Exercise aim = Please give the listing again in full, leaving out its images.

Information provided =

▬▬▬

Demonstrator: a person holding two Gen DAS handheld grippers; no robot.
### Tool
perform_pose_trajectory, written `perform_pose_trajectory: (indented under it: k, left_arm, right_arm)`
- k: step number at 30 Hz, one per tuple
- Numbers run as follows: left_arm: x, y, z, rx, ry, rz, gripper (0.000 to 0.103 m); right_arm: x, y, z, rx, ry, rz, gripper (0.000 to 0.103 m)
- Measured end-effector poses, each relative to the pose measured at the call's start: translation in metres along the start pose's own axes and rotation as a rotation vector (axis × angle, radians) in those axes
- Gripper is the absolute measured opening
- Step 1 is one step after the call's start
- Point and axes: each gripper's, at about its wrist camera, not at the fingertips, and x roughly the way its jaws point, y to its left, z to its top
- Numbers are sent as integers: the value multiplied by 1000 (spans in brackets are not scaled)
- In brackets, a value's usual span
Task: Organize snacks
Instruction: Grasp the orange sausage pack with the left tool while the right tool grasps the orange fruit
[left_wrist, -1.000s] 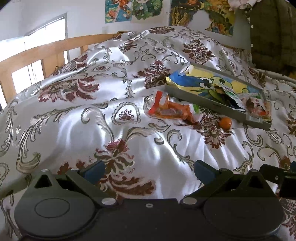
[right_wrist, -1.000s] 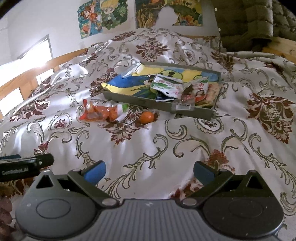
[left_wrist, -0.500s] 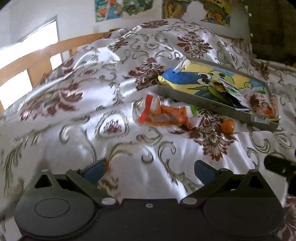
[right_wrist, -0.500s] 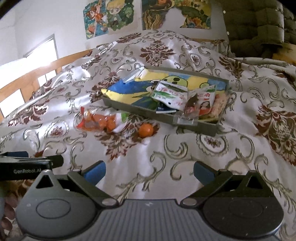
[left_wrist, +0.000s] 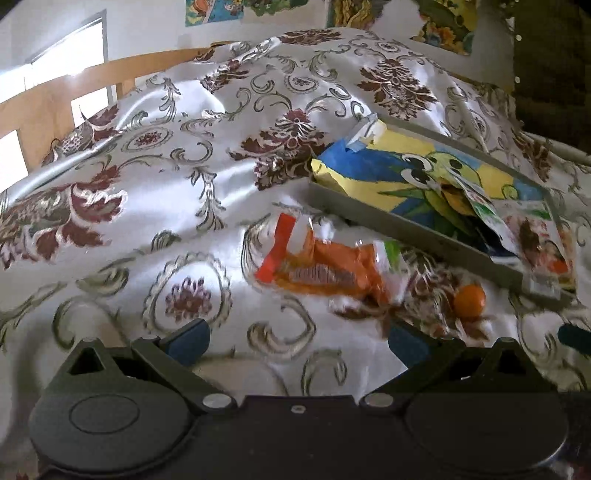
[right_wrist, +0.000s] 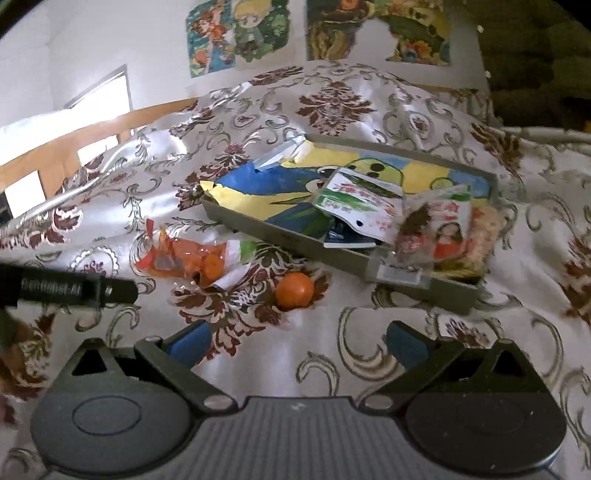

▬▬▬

Your solution =
Demonstrator: a person holding two Gen DAS handheld grippers; no robot.
### Tool
perform_pose_trajectory, written `perform_pose_trajectory: (indented under it: k, left_arm, right_arm)`
- k: step number at 30 Hz, one per tuple
- Numbers run as follows: left_arm: x, y, z, rx, ry, rz, gripper (0.000 to 0.103 m); right_arm: x, y, z, rx, ry, rz, gripper (0.000 to 0.103 m)
- Measured end-effector poses, each relative to the pose measured at the call's start: translation in metres along the start pose's own axes and rotation as a rotation vector (axis × angle, radians) in those axes
- Gripper is the absolute measured opening
- Step 1 is one step after the call's start
- Point and axes: each gripper's, at about its wrist camera, not at the fingertips, and x roughly the way its jaws point, y to its left, z to its top
- Numbers are sent as integers: the value multiplied by 1000 (spans in brackets are not scaled)
- In brackets, a value's usual span
Task: Organize snacks
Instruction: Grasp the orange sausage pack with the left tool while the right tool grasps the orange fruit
[left_wrist, -1.000s] 
[right_wrist, -1.000s] 
[left_wrist, -0.500s] 
[right_wrist, -0.500s] 
[left_wrist, +0.000s] 
[right_wrist, +0.000s] 

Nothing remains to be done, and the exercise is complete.